Csikvári's poset and Tutte polynomial
Changxin Ding
TL;DR
The paper resolves a conjecture of Reiner and Smith by proving that among trees on $n$ vertices, the cone-Tutte polynomial $f(T)={\mathbf T}_{\text{Cone}(T)}(1,y)$ decreases coefficientwise along the Csikvári poset. The authors achieve this by leveraging Csikvári's General Lemma and introducing a compatible $g_v(G)$ function to factor the difference $f(T)-f(T')$ for covering relations into a product of nonnegative polynomials. This yields an affirmative strengthening of the extremal behavior initially observed for cones over trees and provides a new, equality-focused proof technique that reinforces the link between generalized tree shifts and Tutte polynomials.

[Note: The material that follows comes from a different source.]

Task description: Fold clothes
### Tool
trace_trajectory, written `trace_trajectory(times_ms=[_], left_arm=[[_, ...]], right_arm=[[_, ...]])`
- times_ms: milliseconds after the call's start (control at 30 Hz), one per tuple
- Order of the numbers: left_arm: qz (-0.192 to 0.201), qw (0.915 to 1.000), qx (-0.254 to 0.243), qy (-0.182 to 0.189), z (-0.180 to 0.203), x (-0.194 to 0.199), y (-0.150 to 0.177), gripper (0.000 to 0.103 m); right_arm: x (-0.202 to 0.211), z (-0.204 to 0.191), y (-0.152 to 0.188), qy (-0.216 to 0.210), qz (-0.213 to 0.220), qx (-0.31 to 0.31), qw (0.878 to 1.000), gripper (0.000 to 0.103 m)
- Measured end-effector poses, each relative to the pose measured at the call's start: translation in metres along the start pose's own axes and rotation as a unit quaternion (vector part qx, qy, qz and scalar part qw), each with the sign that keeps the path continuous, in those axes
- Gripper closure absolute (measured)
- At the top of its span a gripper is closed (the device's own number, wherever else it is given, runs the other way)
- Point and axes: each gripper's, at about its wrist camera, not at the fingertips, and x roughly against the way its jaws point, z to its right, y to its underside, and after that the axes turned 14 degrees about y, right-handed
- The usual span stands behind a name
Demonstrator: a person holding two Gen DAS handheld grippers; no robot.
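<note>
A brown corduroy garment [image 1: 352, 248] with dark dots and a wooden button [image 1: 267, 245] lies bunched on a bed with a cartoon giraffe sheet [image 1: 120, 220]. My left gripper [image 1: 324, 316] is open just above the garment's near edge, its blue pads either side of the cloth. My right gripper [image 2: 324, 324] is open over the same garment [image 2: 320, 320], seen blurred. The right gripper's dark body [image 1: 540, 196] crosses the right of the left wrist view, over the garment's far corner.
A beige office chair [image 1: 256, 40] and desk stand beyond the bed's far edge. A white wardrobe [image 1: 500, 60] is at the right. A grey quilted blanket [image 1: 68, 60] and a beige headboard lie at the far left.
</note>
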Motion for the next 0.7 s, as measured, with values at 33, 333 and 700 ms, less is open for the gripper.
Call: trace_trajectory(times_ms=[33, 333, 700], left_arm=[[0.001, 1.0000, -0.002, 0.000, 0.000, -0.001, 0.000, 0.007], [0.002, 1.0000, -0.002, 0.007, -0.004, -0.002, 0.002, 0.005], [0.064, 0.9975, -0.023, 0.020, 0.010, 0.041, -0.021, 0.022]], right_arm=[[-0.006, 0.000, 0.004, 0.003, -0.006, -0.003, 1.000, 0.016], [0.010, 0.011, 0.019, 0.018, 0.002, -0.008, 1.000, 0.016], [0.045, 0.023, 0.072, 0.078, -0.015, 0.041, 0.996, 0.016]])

The results unify several prior extremal phenomena within a single poset framework and enhance understanding of how tree transformations influence cone-Tutte polynomials.
Abstract
Csikvári constructed a poset on trees to prove that several graph functions attain extreme values at the star and the path among the trees on a fixed number of vertices. Reiner and Smith proved that the Tutte polynomials $T(1,y)$ of cones over trees, which are the graphs obtained by attaching a cone vertex to a tree, have the described extreme behavior. They further conjectured that the result can be strengthened in terms of Csikvári's poset. We solve this conjecture affirmatively.